Research? Gee, that sounds fun …
The essays are short — not theory-heavy. But we do lots of research on the sociopolitical background of the writer. Can you imagine if you presented a suite of 10 Audre Lorde poems with no introduction to an unfamiliar audience? They’d get nothing out of it.
What about an example from Teflon specifically? How does background research help a poet speak to the Greek audience in this particular cultural moment?
Remember the rebel East German poets? In 2009, the Greek publishing house Nefeli came out with a poetry anthology by Barbara Köhler, an avant-garde East German poet. Barbara Köhler’s poetry breaks out of the history of oppressed women in her culture. She confronts the language of men. For example, in her poetry book Niemands Frau, that was published in Germany in 2007, she goes back to Homer and rewrites his myths. She makes her heroines (Penelope, Circe, Calypso, etc.) the authors of the stories that men used for their leaping off point over the millennia, and does so very self-consciously.
Her Greek translator was very good on the language level, but she obviously had no clue what East Germany was like in the 1980s when Köhler’s first poems were written. She wasn’t aware of the sociopolitical context and that these poems were trying consciously to undermine and dismantle the language of power. More importantly, she failed to acknowledge the political/feminist strength and implications that Köhler’s work bears. Actually, she depoliticized her work. That’s why she missed out on meanings in the text. The translator dealt with wordplay merely on the level of language while Köhler uses polysemy in order to defy the monolithic discourse of power.
Yeah, I guess if you didn’t realize a poet thought similes were brokers of the evil mystique of power, that would influence your translating style pretty considerably …

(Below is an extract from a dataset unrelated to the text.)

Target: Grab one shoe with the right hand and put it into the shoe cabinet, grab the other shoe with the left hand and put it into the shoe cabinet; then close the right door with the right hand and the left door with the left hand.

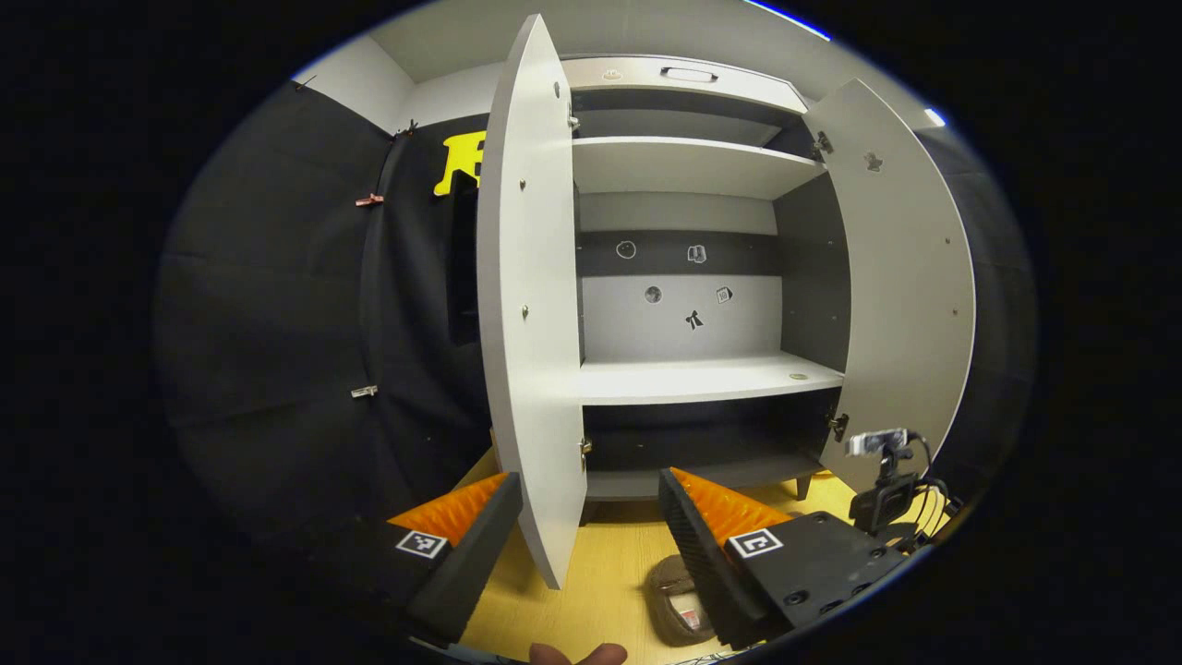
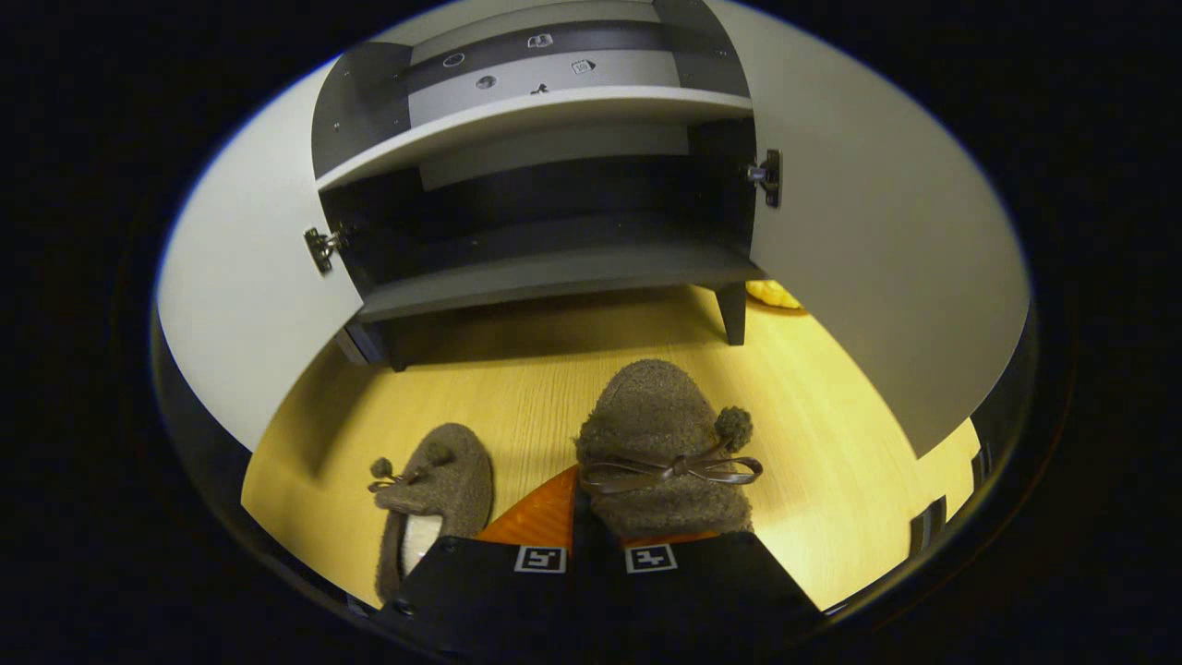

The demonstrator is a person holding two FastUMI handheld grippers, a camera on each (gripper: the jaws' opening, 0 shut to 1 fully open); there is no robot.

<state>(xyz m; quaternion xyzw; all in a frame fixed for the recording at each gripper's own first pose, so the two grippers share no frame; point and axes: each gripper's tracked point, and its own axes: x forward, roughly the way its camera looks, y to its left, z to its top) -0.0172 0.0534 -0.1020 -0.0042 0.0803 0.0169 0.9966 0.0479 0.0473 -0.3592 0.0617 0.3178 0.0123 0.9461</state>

When Teflon wanted to release our own translations of Köhler, I spent three years researching the German avant-garde. Along with her poems, we published a 3,500 word essay on Köhler’s work in the 1980s and how it informed the pieces from the ’90s we translated. It also covered Brecht, the Reformists, and the anti-socialist breakaway Radicals that wrote in the ’50s, ’60s, and ’70s respectively.
Does every author you publish get a 3,500 word monograph backed by three years of research?
No.
Good, because I was about to wonder whether you were employing student laborers in inhumane conditions …
When you present a poet who’s older, the introduction is more important. Especially if they were active in a political movement, or in a turbulent period of history that needs explaining. For a young poet we don’t do that, but everyone in Teflon gets some introductory material attached to them. There is always sociopolitical context — and the context of today, what surrounds art being made now, is a context we have to be aware of too!
Has Teflon sparked any political action?
No: we want to stay a literature magazine. We’re focused on growth right now, even as we work with some local political groups. We’re going to be publishing some books in the near future.
You can afford that?!
If we sell a couple hundred copies then we’ll manage to break even. In the meantime we’ll pay for it out of pocket. Greece has a lot of small publishing houses — in the near future we will work with one of them.
How has Teflon changed lives?
We have no sponsors, no distribution company, and have lots of readers. Every issue is an accomplishment.